J'en ai pris note précisément à propos de la Comédie; la voici: «L'esprit qui vivifie, dit M. Littré, c'est la combinaison du savoir humain avec la morale sociale, afin que tout ce que l'humanité acquiert de vrai s'applique à développer tout ce qu'elle a de bon.» Seulement M. Littré considère cette combinaison comme «nouvelle dans le monde,» et en cela je ne saurais être entièrement de son avis, car le désir de la voir se réaliser est le mobile principal qui fait écrire à Dante le poëme sacré dont il dit que le ciel et la terre y ont mis la main, et cette combinaison se trouve, avant la Comédie, dans l'idée génératrice du Tesoretto de Brunetto Latini; elle est au fond de tous les essais d'encyclopédie qui ont été faits en divers temps; seulement elle a acquis de nos jours, en se vulgarisant, une puissance d'expansion toute nouvelle.

Dante voit dans l'aigle lumineuse les âmes de Constantin, d'Ézéchias, de
Guillaume le Bon, roi de Sicile; aux deux côtés du roi David, Trajan et
Riphée.

MARCEL.

Et il oublie de mettre, dans l'astre de Jupiter, son prêtre fervent,
Julien?

DIOTIME.

La légende n'autorisait pas Dante à sauver l'apostat, mon cher Marcel.
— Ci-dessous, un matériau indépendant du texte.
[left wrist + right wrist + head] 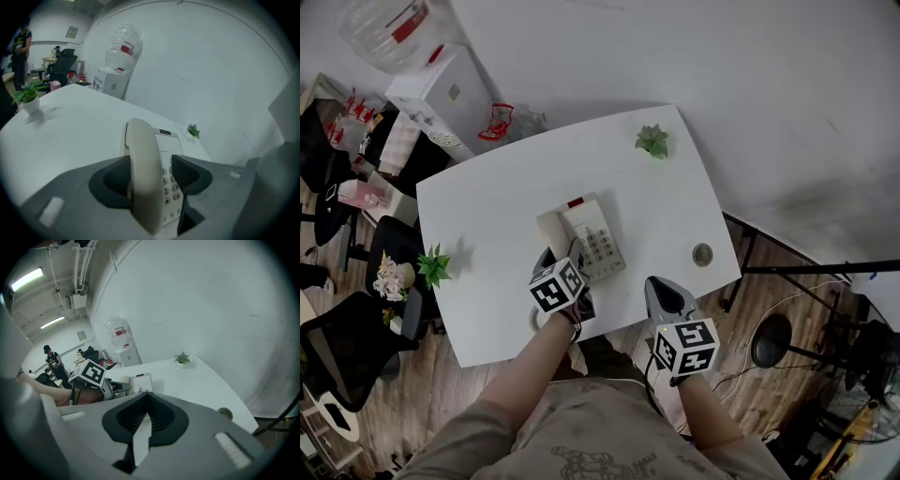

Elle ne lui était pas favorable, tandis que pour Trajan, elle supposait que, après cinq siècles de séjour en enfer, il en avait été tiré par les prières du pape saint Grégoire; et notre poëte, avec saint Thomas, complète la légende, pour la mieux conformer aux doctrines de l'Église, en supposant à son tour que le grand empereur, revenu sur la terre, y a confessé Jésus-Christ et mérité le ciel.

Quant au Troyen Riphée, de qui Virgile a dit:

Justissimus unus
Qui fuit in Teucris et servantissimus æqui,

Dante le baptise de ce baptême de désir que l'Église accordait aux païens vertueux, parce qu'ils avaient pressenti obscurément, disait-elle, la rédemption chrétienne.